С. 272. ‘Андреев своим ‘Иудой’… — Повесть ‘Иуда Искариот’, опубликованная в сборнике товарищества ‘Знание’, кн. 16 (СПб., 1907), вызвала полярные суждения. Луначарский назвал повесть ‘литературным шедевром’, и с ним согласились В. Л. Львов-Рогачевский, А. А. Блок, Е. Ляцкий. В числе тех, кому ‘Иуда’ не понравился, был Л. Н. Толстой, написавший о ней: ‘Ужасно гадко, фальшь и отсутствие признака таланта’.

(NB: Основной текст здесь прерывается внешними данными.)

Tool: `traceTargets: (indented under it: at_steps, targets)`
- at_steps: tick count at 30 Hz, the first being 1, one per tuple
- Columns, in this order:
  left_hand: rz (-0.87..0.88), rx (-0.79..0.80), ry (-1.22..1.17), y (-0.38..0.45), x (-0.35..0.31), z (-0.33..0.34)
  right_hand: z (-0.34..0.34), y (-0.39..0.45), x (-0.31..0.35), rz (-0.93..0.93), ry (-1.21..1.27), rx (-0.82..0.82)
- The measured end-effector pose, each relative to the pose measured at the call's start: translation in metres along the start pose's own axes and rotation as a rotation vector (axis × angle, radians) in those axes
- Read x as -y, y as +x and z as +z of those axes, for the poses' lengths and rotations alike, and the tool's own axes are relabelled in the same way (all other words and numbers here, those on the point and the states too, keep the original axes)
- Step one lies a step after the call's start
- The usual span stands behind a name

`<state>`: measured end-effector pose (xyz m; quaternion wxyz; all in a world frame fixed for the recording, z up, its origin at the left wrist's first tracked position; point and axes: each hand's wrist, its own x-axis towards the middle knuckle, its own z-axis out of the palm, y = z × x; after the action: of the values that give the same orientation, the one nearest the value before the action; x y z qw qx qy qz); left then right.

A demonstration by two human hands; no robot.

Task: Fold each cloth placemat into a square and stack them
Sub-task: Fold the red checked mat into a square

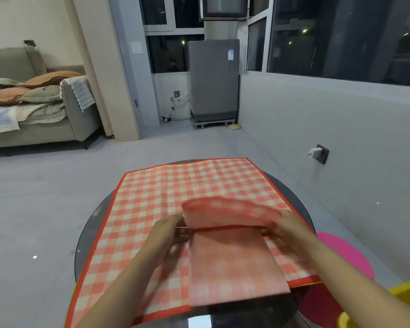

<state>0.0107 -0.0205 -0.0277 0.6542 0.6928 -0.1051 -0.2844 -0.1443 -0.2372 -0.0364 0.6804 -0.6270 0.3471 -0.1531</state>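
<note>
A large red-and-white checked placemat [166, 190] lies spread flat over a round dark glass table [291, 185]. On top of it, near me, lies a narrower folded checked placemat [234, 266], pale side up. Its far end is lifted and curled over, blurred by motion. My left hand [168, 230] grips the left corner of that lifted flap. My right hand [287, 226] grips the right corner. Both forearms reach in from the bottom of the view.
A pink round stool [348, 254] and a yellow object [407, 294] stand at the right of the table. A grey washing machine [213, 81] stands at the far wall. A sofa [33, 110] with bedding is at the far left. Grey tiled floor surrounds the table.
</note>
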Motion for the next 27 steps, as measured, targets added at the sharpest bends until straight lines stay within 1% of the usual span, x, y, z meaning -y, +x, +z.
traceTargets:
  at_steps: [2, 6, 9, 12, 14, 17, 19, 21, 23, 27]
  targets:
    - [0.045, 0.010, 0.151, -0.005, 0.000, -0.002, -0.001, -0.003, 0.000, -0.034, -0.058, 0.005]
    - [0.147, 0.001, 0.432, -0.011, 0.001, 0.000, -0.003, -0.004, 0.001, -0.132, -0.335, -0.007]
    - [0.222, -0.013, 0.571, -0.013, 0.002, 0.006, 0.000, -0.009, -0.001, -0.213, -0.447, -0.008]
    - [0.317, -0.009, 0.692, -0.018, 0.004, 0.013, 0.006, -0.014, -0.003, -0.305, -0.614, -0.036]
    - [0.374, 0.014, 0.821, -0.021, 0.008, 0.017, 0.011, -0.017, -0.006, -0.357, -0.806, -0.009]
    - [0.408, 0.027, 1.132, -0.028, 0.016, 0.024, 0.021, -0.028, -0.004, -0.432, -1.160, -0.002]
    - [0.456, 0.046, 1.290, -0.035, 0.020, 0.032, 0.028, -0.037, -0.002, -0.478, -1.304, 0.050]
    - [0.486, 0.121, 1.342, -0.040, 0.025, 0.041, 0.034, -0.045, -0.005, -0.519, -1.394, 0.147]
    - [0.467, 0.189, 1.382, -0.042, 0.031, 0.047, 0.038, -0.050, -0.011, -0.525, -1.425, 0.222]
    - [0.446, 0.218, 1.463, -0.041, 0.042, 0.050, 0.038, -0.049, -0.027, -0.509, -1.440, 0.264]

С. 273. …покойнички в рассказе Достоевского воспользовались ‘последним милосердием’ для заголения и обнажения. — Эпизод гротескно-сатирического рассказа Ф. М. Достоевского ‘Бобок’, входящего в ‘Дневник писателя’ (газета-журнал ‘Гражданин’. 1873. 5 февр. No 6). Герой рассказа литератор Клиневич обратился на кладбище с призывом к покойникам: ‘Господа! я предлагаю ничего не стыдиться. &lt,…&gt, Заголимся и обнажимся!’
Семенов Евгений Петрович (наст. имя и фам. Соломон Моисеевич Коган, 1861—1944) — журналист.
С. 274. Зиновьева-Аннибал (наст. фам. Зиновьева) Лидия Дмитриевна (1866, по др. сведениям 1865—1907) — прозаик, драматург, хозяйка литературного салона. Жена Вяч. И. Иванова.
С. 275. …взгляните в ‘Кошницу’ Ор. — Имеется в виду альманах ‘Цветник Ор. Кошница первая. Сборник лирический и драматический’. СПб.: Оры, 1907. ‘Оры’ — издательство, основанное в 1907 г. Вяч. И. Ивановым. Поэт смог выпустить помимо альманаха всего несколько книг своих друзей — Зиновьевой-Аннибал, Блока, Ремизова, Чулкова, А. Д. Скалдина, В. В. Бородаевского.
С. 276. …’серый Некто’, экспроприированный у Метерлинка… — См. примеч. к статье ‘Человек и болото’.
С. 277. Кузмин Михаил Алексеевич (1872-1936) — поэт, прозаик, критик, драматург, переводчик, композитор. Его роман о гомосексуалистах ‘Крылья’ (Весы. 1906. No 11) шокировал не только читателей, но и критиков. С резко отрицательными отзывами наряду с Гиппиус выступили И. Ф. Анненский, М. Горький и др. Защищали Кузмина А. А. Блок и В. Э. Мейерхольд, поставивший пьесу по скандальному роману в театре В. Ф. Комиссаржевской.